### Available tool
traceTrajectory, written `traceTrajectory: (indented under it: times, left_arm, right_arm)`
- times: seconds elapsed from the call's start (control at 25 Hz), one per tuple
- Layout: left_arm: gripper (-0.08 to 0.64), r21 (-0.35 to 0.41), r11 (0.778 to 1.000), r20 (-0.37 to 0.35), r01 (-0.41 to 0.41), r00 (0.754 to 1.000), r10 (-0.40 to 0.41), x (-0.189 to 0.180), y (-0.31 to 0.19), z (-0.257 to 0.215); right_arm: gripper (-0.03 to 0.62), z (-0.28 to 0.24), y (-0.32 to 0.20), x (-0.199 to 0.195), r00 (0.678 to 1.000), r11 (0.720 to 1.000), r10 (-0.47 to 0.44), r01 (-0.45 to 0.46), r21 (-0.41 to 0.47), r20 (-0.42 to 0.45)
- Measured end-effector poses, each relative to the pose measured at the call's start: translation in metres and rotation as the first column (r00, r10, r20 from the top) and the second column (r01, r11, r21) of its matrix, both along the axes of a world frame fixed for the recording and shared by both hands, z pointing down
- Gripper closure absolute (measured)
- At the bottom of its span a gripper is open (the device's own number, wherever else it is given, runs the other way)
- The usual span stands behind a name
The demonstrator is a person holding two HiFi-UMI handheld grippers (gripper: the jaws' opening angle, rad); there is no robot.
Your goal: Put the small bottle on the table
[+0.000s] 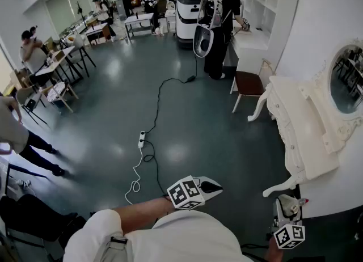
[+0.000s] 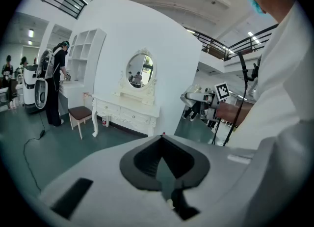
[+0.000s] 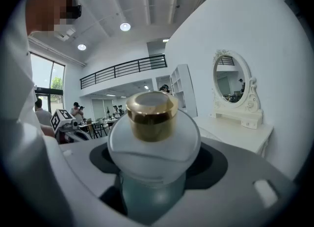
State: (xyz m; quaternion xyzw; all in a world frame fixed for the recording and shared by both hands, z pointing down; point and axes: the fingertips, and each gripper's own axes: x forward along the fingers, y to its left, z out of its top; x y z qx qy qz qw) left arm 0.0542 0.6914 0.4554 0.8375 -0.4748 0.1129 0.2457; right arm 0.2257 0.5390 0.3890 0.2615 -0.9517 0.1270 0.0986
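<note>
**Handling and grip.** The small bottle (image 3: 153, 145) looks like thick frosted glass, so it is probably stiff, fairly heavy for its size, and breakable if it is dropped or set down hard. The matte finish should slip less than polished glass. The round shoulders still give the pads only a curved face to bear on, so the bottle may roll or tip in the grip. The safest place to hold it appears to be low on the widest part of the body, below the shoulder. The gold cap (image 3: 151, 115) may be loose and would make a poor hold.

**Appearance.** The body is squat, bulbous and translucent white, with a blue-green tint showing through its lower part. It narrows to a short neck under a broad metallic gold cap with a flat, pale top. No label can be seen.

**Position.** The right tongs (image 3: 153, 177) stand wide and are clamped on the lower body of the bottle, holding it upright in the air. The bottle touches nothing else. The white counter (image 1: 295, 125), which carries an oval mirror (image 1: 347, 79), stands ahead and to the right, apart from the bottle. The left tongs (image 2: 163, 140) are empty, with their tips drawn together, held in front of the person's chest.
</note>
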Motion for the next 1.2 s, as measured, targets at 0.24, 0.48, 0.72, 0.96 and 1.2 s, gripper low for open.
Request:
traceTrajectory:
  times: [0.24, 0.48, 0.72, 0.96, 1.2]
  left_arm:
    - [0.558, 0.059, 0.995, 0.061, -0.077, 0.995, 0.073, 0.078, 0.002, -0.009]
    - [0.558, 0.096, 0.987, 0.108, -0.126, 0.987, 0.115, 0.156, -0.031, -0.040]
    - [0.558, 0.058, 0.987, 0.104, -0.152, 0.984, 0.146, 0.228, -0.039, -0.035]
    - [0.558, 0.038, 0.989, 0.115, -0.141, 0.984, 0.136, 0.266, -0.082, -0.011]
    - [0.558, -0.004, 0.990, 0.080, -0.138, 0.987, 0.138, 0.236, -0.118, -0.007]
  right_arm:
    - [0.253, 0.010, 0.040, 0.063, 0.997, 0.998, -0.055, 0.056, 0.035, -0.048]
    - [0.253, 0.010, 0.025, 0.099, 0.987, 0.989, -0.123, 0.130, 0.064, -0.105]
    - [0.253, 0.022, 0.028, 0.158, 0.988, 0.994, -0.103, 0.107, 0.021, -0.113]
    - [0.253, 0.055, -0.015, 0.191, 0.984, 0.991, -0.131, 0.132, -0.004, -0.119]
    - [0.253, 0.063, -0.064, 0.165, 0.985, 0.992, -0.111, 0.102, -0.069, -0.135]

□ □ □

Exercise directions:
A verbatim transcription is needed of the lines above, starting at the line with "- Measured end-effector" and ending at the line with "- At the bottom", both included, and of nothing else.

Response below:
- Measured end-effector poses, each relative to the pose measured at the call's start: translation in metres and rotation as the first column (r00, r10, r20 from the top) and the second column (r01, r11, r21) of its matrix, both along the axes of a world frame fixed for the recording and shared by both hands, z pointing down
- Gripper closure absolute (measured)
- At the bottom of its span a gripper is open (the device's own number, wherever else it is given, runs the other way)

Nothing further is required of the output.